— MATERIAL PROVIDED —
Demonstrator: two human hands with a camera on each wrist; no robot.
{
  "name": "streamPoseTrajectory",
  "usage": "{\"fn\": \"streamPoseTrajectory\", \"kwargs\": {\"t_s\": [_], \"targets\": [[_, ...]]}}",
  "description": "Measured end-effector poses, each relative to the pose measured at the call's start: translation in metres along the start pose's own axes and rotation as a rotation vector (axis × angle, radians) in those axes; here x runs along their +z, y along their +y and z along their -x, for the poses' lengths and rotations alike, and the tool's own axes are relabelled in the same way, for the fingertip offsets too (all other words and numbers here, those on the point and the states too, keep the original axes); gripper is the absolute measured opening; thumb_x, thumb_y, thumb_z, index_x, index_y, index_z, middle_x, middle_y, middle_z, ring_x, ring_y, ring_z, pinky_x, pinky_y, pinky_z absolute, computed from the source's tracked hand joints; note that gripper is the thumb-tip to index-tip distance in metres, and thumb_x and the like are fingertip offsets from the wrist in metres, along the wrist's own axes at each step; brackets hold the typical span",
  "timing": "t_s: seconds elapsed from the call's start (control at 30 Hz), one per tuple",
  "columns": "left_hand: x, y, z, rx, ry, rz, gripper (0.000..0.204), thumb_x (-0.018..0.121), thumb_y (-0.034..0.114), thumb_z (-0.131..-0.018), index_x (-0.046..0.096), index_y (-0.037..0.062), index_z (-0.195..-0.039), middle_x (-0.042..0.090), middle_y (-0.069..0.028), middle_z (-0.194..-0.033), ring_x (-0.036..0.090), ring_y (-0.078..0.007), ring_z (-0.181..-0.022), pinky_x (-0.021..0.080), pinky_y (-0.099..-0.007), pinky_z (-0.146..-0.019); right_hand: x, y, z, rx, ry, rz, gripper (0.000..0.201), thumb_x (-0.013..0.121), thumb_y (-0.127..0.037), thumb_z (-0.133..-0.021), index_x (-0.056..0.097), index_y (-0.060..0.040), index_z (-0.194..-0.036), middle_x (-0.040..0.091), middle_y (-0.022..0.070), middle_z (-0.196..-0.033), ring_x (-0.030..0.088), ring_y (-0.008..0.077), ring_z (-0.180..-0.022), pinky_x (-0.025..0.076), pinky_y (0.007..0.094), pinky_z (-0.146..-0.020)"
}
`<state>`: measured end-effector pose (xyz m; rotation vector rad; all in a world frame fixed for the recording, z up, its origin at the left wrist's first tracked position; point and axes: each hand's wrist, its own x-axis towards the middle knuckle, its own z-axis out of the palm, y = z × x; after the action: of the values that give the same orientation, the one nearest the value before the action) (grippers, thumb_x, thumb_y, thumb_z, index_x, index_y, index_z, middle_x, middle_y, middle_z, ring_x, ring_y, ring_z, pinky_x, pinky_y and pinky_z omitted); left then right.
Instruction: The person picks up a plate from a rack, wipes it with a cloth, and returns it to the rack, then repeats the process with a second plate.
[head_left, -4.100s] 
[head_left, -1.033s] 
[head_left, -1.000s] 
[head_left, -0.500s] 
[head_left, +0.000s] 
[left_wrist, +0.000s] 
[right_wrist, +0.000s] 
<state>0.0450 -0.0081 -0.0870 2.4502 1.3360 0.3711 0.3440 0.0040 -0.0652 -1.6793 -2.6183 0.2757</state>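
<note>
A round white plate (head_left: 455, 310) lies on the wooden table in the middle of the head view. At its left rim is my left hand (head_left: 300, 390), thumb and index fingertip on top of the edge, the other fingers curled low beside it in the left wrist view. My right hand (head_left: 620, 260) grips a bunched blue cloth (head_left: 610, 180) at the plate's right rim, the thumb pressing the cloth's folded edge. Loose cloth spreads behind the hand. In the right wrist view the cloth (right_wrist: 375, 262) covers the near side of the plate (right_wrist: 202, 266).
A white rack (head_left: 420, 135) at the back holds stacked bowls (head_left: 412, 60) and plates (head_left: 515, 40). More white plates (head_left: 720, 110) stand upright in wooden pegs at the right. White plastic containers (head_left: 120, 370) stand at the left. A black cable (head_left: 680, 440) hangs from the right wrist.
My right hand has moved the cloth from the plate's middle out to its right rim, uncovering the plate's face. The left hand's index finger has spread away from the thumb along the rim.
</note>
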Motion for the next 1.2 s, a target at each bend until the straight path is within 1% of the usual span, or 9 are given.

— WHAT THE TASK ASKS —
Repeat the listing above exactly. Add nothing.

— RESPONSE TO THIS EXERCISE —
Demonstrator: two human hands with a camera on each wrist; no robot.
{
  "name": "streamPoseTrajectory",
  "usage": "{\"fn\": \"streamPoseTrajectory\", \"kwargs\": {\"t_s\": [_], \"targets\": [[_, ...]]}}",
  "description": "Measured end-effector poses, each relative to the pose measured at the call's start: translation in metres along the start pose's own axes and rotation as a rotation vector (axis × angle, radians) in those axes; here x runs along their +z, y along their +y and z along their -x, for the poses' lengths and rotations alike, and the tool's own axes are relabelled in the same way, for the fingertip offsets too (all other words and numbers here, those on the point and the states too, keep the original axes); gripper is the absolute measured opening; thumb_x, thumb_y, thumb_z, index_x, index_y, index_z, middle_x, middle_y, middle_z, ring_x, ring_y, ring_z, pinky_x, pinky_y, pinky_z absolute, computed from the source's tracked hand joints; note that gripper is the thumb-tip to index-tip distance in metres, and thumb_x and the like are fingertip offsets from the wrist in metres, along the wrist's own axes at each step; brackets hold the typical span",
  "timing": "t_s: seconds elapsed from the call's start (control at 30 Hz), one per tuple",
  "columns": "left_hand: x, y, z, rx, ry, rz, gripper (0.000..0.204), thumb_x (-0.018..0.121), thumb_y (-0.034..0.114), thumb_z (-0.131..-0.018), index_x (-0.046..0.096), index_y (-0.037..0.062), index_z (-0.195..-0.039), middle_x (-0.042..0.090), middle_y (-0.069..0.028), middle_z (-0.194..-0.033), ring_x (-0.036..0.090), ring_y (-0.078..0.007), ring_z (-0.181..-0.022), pinky_x (-0.021..0.080), pinky_y (-0.099..-0.007), pinky_z (-0.146..-0.019); right_hand: x, y, z, rx, ry, rz, gripper (0.000..0.201), thumb_x (-0.013..0.121), thumb_y (-0.127..0.037), thumb_z (-0.133..-0.021), index_x (-0.056..0.097), index_y (-0.060..0.040), index_z (-0.194..-0.036), middle_x (-0.040..0.091), middle_y (-0.022..0.070), middle_z (-0.196..-0.033), ring_x (-0.030..0.088), ring_y (-0.008..0.077), ring_z (-0.180..-0.022), pinky_x (-0.025..0.076), pinky_y (0.007..0.094), pinky_z (-0.146..-0.020)"
}
`<state>`: measured end-effector pose (xyz m; rotation vector rad; all in a world frame fixed for the recording, z up, its origin at the left wrist's first tracked position; point and axes: each hand's wrist, its own x-axis towards the middle knuckle, its own z-axis out of the palm, y = z × x; after the action: of the values that give the same orientation, the one nearest the value before the action) (grippers, thumb_x, thumb_y, thumb_z, index_x, index_y, index_z, middle_x, middle_y, middle_z, ring_x, ring_y, ring_z, pinky_x, pinky_y and pinky_z omitted); left then right.
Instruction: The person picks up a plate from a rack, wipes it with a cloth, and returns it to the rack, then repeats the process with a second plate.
[head_left, -4.100s] 
[head_left, -1.033s] 
[head_left, -1.000s] 
[head_left, -0.500s] 
[head_left, +0.000s] 
[left_wrist, +0.000s] 
[right_wrist, +0.000s] 
<state>0.0450 -0.0081 -0.0870 2.4502 1.3360 0.3711 0.3440 0.0040 -0.0652 -1.6793 -2.6183 0.2757</state>
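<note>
A round white plate (head_left: 455, 310) lies on the wooden table in the middle of the head view. At its left rim is my left hand (head_left: 300, 390), thumb and index fingertip on top of the edge, the other fingers curled low beside it in the left wrist view. My right hand (head_left: 620, 260) grips a bunched blue cloth (head_left: 610, 180) at the plate's right rim, the thumb pressing the cloth's folded edge. Loose cloth spreads behind the hand. In the right wrist view the cloth (right_wrist: 375, 262) covers the near side of the plate (right_wrist: 202, 266).
A white rack (head_left: 420, 135) at the back holds stacked bowls (head_left: 412, 60) and plates (head_left: 515, 40). More white plates (head_left: 720, 110) stand upright in wooden pegs at the right. White plastic containers (head_left: 120, 370) stand at the left. A black cable (head_left: 680, 440) hangs from the right wrist.
My right hand has moved the cloth from the plate's middle out to its right rim, uncovering the plate's face. The left hand's index finger has spread away from the thumb along the rim.
</note>
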Motion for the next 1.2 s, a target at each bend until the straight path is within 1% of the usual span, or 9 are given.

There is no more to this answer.